Covid-19 Medikamentenforschung

Coronavirus: Kann Ebola-Medikament helfen?

05. Mar 2020

Bisher gibt es keine ursächliche Therapie gegen das neuartige Coronavirus und die dadurch ausgelöste Lungenkrankheit COVID-19. In den USA startete jetzt eine klinische Studie, die die Sicherheit und Wirksamkeit des antiviralen Wirkstoffs Remdesivir bei infizierten Erwachsenen untersucht. Das berichten die National Institutes of Health (NIH), eine Behörde des US-Gesundheitsministeriums.

Grafik eines Virus.

Bisher gibt es keine ursächliche Behandlung für das neuartige Coronavirus. ©artenegorov - Fotolia.com

Remdesivir ist ein sogenanntes Virustatikum, das ursprünglich zum Einsatz gegen Ebola-Infektionen entwickelt wurde. Der Wirkstoff verhindert, dass sich das Virus in den Körperzellen vermehren kann. In Tests bei Infizierten mit Ebola-Virus und Infektionen mit MERS und SARS-Coronaviren am Tiermodell hat sich das Präparat bereits als vielversprechend erwiesen. Die Forschenden hoffen daher, dass es auch beim neuartigen Coronavirus SARS-CoV-2 eine Therapieoption sein könnte.

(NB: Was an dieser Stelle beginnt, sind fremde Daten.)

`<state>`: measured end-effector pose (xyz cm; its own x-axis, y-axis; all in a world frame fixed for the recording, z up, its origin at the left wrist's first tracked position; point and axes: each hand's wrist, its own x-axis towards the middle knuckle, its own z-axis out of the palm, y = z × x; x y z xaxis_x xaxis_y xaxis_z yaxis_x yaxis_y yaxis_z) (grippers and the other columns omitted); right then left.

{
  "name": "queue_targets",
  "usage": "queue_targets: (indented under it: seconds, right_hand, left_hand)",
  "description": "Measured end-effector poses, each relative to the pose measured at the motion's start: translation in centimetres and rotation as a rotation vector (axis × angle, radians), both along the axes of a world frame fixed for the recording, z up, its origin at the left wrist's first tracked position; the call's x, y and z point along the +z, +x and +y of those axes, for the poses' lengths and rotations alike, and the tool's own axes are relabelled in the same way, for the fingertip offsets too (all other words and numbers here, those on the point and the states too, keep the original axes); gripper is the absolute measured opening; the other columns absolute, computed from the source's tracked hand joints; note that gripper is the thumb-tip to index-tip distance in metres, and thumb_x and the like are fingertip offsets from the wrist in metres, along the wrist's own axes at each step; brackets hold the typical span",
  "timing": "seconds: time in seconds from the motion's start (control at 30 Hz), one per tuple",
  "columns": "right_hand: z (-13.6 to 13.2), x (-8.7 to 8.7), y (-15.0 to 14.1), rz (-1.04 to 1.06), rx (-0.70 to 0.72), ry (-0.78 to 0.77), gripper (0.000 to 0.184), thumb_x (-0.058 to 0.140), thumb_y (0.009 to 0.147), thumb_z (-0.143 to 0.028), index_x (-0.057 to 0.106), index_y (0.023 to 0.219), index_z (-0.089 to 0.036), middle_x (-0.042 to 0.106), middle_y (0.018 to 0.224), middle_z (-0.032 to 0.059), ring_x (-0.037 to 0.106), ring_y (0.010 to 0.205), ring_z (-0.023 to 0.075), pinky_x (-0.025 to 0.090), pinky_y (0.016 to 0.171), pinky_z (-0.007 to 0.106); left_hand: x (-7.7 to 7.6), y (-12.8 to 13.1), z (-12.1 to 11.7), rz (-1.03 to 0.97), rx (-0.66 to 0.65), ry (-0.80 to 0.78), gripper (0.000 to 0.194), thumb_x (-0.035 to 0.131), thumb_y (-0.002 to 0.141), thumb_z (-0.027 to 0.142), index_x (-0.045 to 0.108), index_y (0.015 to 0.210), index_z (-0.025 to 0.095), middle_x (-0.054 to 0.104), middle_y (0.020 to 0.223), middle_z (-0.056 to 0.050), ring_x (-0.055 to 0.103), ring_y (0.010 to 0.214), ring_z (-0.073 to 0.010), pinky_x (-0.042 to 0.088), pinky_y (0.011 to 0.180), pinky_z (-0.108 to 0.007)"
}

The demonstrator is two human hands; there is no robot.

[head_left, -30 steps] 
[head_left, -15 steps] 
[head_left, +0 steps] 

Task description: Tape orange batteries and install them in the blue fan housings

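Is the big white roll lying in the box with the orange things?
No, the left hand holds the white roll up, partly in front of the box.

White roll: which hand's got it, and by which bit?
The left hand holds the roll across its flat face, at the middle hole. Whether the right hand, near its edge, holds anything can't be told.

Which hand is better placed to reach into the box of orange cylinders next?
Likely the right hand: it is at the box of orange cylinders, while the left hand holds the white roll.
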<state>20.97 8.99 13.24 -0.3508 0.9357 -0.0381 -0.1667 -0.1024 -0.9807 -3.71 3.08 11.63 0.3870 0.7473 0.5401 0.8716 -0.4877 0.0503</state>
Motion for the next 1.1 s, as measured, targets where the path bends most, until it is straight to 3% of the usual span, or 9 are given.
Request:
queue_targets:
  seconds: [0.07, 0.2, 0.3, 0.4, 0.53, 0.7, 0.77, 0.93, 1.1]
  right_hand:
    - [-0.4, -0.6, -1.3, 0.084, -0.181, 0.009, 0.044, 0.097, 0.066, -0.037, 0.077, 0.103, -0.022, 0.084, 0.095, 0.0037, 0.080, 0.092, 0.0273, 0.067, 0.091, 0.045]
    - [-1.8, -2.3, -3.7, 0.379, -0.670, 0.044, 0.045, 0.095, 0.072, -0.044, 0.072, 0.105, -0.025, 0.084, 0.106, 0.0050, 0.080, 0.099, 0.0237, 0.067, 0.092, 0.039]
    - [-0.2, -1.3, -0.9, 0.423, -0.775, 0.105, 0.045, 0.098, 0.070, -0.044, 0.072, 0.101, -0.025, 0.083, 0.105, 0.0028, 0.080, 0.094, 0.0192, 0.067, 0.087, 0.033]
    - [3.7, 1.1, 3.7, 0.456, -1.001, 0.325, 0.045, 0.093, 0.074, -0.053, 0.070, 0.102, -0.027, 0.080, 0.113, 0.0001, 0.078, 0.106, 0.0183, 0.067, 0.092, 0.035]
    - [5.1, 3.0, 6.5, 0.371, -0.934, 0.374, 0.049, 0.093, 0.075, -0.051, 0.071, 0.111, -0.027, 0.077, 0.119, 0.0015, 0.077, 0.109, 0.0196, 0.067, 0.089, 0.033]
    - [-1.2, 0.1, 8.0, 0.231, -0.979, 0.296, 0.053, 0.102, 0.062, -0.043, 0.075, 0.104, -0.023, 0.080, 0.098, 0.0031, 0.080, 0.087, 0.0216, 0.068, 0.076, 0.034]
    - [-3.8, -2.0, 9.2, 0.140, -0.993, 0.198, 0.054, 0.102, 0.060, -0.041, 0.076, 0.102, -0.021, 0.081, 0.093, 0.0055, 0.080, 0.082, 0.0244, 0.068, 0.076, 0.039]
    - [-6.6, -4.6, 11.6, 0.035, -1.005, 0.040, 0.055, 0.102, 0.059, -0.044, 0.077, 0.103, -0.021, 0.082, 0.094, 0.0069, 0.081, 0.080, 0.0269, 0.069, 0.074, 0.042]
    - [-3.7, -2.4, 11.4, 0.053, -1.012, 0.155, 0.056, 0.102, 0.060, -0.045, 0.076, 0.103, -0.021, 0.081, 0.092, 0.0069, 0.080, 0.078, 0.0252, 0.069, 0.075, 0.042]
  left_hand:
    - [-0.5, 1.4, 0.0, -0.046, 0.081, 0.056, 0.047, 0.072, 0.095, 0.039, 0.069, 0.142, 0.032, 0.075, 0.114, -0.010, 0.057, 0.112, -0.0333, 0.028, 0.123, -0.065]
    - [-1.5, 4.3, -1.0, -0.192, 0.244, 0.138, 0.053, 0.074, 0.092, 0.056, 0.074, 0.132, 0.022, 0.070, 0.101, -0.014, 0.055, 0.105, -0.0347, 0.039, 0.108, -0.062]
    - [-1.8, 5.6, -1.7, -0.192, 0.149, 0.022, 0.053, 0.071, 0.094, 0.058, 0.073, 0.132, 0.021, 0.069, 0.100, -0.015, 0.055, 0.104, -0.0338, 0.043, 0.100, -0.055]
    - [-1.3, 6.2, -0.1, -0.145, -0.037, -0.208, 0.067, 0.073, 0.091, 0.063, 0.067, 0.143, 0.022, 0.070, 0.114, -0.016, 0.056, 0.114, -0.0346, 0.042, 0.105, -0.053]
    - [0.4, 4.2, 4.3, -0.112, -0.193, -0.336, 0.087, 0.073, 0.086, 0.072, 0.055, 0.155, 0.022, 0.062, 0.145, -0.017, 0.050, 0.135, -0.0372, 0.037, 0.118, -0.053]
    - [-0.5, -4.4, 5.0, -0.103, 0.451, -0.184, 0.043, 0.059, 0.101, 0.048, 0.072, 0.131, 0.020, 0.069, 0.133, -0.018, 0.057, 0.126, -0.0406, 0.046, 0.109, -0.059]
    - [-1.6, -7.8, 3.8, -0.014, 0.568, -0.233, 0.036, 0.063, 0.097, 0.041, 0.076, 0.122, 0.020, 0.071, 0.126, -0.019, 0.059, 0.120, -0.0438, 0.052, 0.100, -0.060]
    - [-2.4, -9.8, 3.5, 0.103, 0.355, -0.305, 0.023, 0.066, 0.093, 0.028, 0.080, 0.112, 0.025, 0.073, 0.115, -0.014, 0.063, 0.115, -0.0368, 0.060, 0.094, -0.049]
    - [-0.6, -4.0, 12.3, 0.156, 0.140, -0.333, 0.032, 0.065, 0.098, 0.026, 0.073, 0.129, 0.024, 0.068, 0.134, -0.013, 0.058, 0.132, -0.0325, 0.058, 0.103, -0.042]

Um dies zu testen startete in den USA jetzt eine klinische Studie mit Menschen, die sich mit dem neuartigen Coronavirus infiziert haben. Die Wirkung von Remdesivir wird also mit einem wirkstoffreien Placebo verglichen, zudem werden die Studienteilnehmenden die in Frage kommenden Studienteilnehmerinnen und -teilnehmer nach dem Zufallsprinzip entweder der Behandlungsgruppe oder der Placebo-Gruppe zugeordnet. Bis zum Ende der Studie, im April 2023, sollen 394 Personen aufgenommen werden.

Um an der Studie teilzunehmen, muss eine SARS-CoV-2-Infektion eindeutig nachgewiesen, und die Lunge durch die Krankheit betroffen sein. Alle potenziellen Teilnehmenden werden vor der Behandlung einer grundlegenden körperlichen Untersuchung unterzogen. Die Studie ist doppelblind, dies bedeutet, dass weder die Prüfer noch die Teilnehmer wissen, wer Remedesivir oder das Placebo erhält. Die Personen in der Behandlungsgruppe erhalten am ersten Tag nach Aufnahme in die Studie 200 Milligramm (mg) Remdesivir intravenös und für die Dauer des Krankenhausaufenthaltes weitere 100 mg pro Tag, insgesamt bis zu 10 Tage. Die Placebogruppe erhält eine Lösung in gleicher Menge, die Remidesivir ähnelt, aber nur wirkungslose Bestandteile enthält.

Im Folgenden werden die Ärzte und Ärztinnen den Krankheitsverlauf anhand definierter Untersuchungen weiterverfolgen und zwischen den Gruppen vergleichen, um festzustellen, ob Remdesivir den klinischen Nutzen im Vergleich zu Placebo erhöht.

Nach Angaben der NIH laufen derzeit auch in China klinische Studien mit Remdesivir. Wann erste Ergebnisse zu den Studien veröffentlicht werden, ist noch nicht klar.

Quellen:

National Institutes of Health: NIH clinical trial of remdesivir to treat COVID-19 begins. Pressemitteilung vom 25. Februar 2020

ClinicalTrials.gov: Adaptive COVID-19 Treatment Trial - NCT04280705.